Blue is a word a verbal concept, 
Anywhere from violet magenta to green,
Cornflower... scabious... harebell... geranium... knapweed and clover

Some people say at the outset they aren’t going to write. ‘Writing is the wife’s thing’ one man kindly told me and then started showing me photos of his shed. I felt guilty for interrupting a weekly session which for him was a lifeline. I could have happily chatted sheds for an hour. At the same time, some people do want to take part and if others don’t participate (some don’t participate more noisily than others) it can affect the group dynamic. At one session, a lot of people said they weren’t going to write and the feeling spread alarmingly quickly around the table. I felt that having turned up to a writing session, some of them at least must want to get involved. In the end, we dived in to some automatic writing with no pressure to produce anything or read out, but people did, sharing work about everything from the school nit nurse to travelling through Russia in their youth.

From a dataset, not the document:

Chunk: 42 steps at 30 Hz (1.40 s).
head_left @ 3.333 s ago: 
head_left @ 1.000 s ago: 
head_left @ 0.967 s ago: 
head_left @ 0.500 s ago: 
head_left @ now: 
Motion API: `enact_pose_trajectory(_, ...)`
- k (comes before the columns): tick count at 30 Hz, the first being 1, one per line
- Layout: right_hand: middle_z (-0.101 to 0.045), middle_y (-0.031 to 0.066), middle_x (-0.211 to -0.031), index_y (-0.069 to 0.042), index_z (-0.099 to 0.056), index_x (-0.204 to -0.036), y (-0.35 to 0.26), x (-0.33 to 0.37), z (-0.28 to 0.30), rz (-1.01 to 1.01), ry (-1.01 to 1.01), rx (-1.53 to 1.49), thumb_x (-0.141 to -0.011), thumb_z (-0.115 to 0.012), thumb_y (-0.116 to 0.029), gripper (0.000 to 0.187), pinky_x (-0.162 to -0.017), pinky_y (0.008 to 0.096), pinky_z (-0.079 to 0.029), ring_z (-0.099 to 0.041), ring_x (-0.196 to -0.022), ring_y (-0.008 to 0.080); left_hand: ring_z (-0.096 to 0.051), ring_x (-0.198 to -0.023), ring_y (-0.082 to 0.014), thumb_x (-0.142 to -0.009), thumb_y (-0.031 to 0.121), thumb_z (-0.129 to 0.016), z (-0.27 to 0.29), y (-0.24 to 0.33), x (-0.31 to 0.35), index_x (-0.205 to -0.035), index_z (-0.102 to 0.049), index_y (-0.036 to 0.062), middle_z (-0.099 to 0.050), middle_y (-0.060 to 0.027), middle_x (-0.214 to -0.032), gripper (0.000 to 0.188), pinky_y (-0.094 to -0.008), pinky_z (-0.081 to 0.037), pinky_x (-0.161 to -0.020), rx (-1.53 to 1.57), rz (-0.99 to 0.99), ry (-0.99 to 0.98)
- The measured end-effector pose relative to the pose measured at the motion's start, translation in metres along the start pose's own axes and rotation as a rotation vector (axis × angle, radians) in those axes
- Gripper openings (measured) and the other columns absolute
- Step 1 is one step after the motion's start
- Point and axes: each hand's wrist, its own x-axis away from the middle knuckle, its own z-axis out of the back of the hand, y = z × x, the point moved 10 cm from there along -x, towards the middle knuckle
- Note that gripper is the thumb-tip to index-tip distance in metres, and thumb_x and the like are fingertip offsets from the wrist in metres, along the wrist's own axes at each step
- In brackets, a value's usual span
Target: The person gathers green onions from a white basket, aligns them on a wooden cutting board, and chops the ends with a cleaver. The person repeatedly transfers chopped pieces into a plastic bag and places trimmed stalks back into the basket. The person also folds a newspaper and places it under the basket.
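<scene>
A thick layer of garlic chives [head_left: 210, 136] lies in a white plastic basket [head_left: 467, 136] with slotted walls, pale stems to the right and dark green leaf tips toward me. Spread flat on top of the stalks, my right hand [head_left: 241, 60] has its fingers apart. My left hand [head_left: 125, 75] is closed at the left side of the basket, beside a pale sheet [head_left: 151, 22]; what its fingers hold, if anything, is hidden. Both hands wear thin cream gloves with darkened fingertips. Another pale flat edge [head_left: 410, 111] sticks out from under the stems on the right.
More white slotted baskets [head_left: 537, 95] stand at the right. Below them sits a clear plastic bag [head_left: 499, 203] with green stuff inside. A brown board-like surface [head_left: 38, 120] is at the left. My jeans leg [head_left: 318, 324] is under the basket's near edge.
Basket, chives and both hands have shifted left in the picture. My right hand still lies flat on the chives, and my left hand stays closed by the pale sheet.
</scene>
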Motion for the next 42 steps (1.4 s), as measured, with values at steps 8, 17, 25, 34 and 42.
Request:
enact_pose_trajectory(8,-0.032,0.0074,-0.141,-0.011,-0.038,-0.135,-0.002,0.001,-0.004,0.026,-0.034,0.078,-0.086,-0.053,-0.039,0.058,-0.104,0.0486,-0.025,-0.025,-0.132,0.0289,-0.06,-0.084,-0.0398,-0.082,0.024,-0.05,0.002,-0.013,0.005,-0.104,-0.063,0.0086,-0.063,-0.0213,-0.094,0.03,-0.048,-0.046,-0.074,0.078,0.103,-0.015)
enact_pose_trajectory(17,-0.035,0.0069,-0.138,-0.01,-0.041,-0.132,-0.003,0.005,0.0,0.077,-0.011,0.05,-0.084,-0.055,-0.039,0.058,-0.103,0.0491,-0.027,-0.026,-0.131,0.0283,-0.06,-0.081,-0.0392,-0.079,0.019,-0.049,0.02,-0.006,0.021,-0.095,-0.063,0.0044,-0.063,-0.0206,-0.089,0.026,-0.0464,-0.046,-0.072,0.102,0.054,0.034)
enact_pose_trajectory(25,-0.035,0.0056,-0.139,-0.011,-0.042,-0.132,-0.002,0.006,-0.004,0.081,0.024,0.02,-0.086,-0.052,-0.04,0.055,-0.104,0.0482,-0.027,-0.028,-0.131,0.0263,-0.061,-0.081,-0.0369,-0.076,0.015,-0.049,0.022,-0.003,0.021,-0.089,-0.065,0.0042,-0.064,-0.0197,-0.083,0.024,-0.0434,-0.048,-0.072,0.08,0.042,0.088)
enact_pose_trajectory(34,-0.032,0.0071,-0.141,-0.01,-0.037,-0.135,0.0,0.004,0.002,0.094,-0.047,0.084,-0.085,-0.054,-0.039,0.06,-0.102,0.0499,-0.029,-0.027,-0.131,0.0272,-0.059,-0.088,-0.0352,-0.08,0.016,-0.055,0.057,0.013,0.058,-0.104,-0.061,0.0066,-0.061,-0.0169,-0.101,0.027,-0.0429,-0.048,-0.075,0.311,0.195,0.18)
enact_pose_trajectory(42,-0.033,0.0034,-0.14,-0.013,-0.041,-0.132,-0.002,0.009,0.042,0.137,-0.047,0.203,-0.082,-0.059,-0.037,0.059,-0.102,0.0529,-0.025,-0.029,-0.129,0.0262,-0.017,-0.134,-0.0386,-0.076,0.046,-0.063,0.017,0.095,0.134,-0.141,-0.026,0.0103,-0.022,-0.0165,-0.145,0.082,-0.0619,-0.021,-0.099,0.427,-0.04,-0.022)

Not wanting to get started is a scenario common to many writing groups but it is particularly the case perhaps where some people may be battling negative memories of school and writing, as well as health issues, which can make it an achievement to have got through the door. Occasionally people left the group – one time en masse for a cigarette break when I had just set up a writing exercise – and I wasn’t sure if they were coming back.

A creative writing workshop can only achieve so much. It is important to be aware of your own skills and limitations and not regard groups as a personal challenge to be won over for the sake of your ego. One women’s group nearly broke into a row when I was there although the session eventually went smoothly. The next time I visited – feeling sure they would all come along – no one turned up. It’s not personal, you say to yourself. Of course it’s not, but of course it is, too.

Working with people, some of whom are undergoing life challenges (and who isn’t or won’t be at some point?) shows what writing can achieve while simultaneously putting writing in its place. Nowhere more so than in a session with a visually impaired group, where a young woman who was losing her sight told me she wanted to write because she could no longer paint, although that was her thing really. I also worked at a hospice with a group who had been writing a while: in a poem ‘Things to Do on a Rainy Afternoon’ one participant advises:

Establish a rogue state on bank holiday Monday
Flog a brass monkey instead of a donkey
Gyrate with your best mate on amphetamine sulphate

Over a decade ago, I did a residency at a fire service and felt as I changed into my uniform inside a vehicle rushing to a 999 call that poetry had given me access to a world I would never have otherwise encountered. I felt the same with some of these groups. Occasionally I also had a sensation of being rushed along at a rate of knots and struggling to stay upright. Writing isn’t exactly an emergency service (at the fire station I was given a tabard with the word ‘observer’ to make it clear I was no help in a life-and-death situation). Sometimes in care homes and hospices I suspected I was also bystanding while other people and the participants themselves got on with the real work. More than anything though, I felt privileged to be there and to be able to share in the life-affirming act of creative writing; as one participant emailed me afterwards: ‘I go everywhere with a notebook now’.

Anna Woodford’s poetry collections are Changing Room (2018) and Birdhouse (2010). She has won an Authors’ Foundation award, an Eric Gregory award, a PBS recommendation, an Arvon/Jerwood apprenticeship and two Northern Writers’ awards. Her poetry sequence (T)here was displayed on buses in Newcastle and York.